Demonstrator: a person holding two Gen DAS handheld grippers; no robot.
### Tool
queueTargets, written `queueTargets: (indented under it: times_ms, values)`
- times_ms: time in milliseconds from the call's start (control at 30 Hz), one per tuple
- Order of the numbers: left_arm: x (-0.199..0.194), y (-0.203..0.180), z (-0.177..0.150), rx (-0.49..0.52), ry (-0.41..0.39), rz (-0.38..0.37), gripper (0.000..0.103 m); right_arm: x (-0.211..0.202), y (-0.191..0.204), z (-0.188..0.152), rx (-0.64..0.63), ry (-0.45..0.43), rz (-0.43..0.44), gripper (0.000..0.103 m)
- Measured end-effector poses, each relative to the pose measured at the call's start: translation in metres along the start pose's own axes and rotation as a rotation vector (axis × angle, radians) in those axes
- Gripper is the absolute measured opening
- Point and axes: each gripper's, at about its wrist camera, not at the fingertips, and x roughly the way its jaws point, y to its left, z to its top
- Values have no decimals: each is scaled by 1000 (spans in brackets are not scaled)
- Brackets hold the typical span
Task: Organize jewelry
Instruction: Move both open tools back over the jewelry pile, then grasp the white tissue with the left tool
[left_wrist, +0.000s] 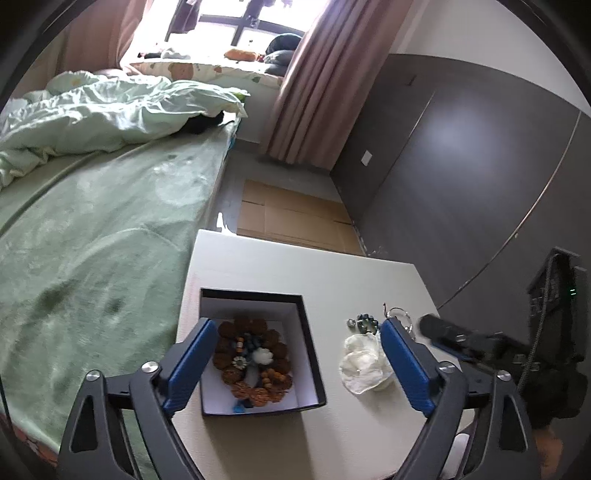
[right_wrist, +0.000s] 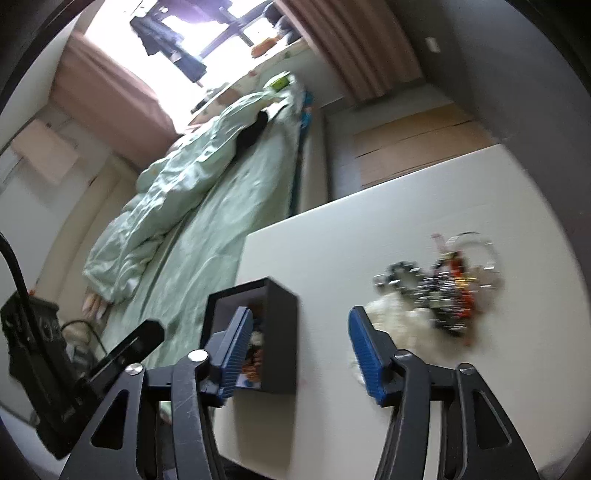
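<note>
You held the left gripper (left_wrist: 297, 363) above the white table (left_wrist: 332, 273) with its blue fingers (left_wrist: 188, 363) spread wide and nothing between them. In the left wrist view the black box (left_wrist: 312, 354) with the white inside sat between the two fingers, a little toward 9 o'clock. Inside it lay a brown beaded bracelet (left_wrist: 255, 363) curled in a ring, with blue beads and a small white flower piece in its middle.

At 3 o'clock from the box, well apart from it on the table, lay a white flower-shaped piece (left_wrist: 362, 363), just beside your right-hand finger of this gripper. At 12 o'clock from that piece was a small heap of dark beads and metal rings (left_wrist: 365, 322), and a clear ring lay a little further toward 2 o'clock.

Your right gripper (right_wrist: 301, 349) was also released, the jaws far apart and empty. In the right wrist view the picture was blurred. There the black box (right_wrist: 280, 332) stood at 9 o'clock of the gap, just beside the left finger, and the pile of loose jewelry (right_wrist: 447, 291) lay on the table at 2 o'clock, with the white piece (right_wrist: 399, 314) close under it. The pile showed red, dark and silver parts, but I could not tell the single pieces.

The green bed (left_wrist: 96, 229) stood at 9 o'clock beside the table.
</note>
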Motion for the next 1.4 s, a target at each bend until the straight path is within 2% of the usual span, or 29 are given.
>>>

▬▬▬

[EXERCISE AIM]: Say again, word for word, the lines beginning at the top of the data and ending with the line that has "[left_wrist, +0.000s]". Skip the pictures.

[EXERCISE OUTPUT]:
Demonstrator: a person holding two Gen DAS handheld grippers; no robot.
### Tool
queueTargets, written `queueTargets: (indented under it: times_ms, values)`
- times_ms: time in milliseconds from the call's start (control at 30 Hz), one per tuple
- Order of the numbers: left_arm: x (-0.199..0.194), y (-0.203..0.180), z (-0.177..0.150), rx (-0.49..0.52), ry (-0.41..0.39), rz (-0.38..0.37), gripper (0.000..0.103 m); right_arm: x (-0.211..0.202), y (-0.191..0.204), z (-0.188..0.152), rx (-0.64..0.63), ry (-0.45..0.43), rz (-0.43..0.44), gripper (0.000..0.103 m)
- Measured end-effector poses, each relative to the pose measured at the call's start: translation in metres along the start pose's own axes and rotation as a rotation vector (axis × angle, radians) in those axes
- Gripper is the absolute measured opening
- Point and axes: each gripper's, at about its wrist camera, not at the fingertips, and x roughly the way its jaws point, y to its left, z to its top
- Values have no decimals: each is scaled by 1000 (spans in brackets are not scaled)
- Brackets hold the typical span
Task: Organize jewelry
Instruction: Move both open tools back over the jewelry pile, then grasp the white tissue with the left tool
[left_wrist, +0.000s] 

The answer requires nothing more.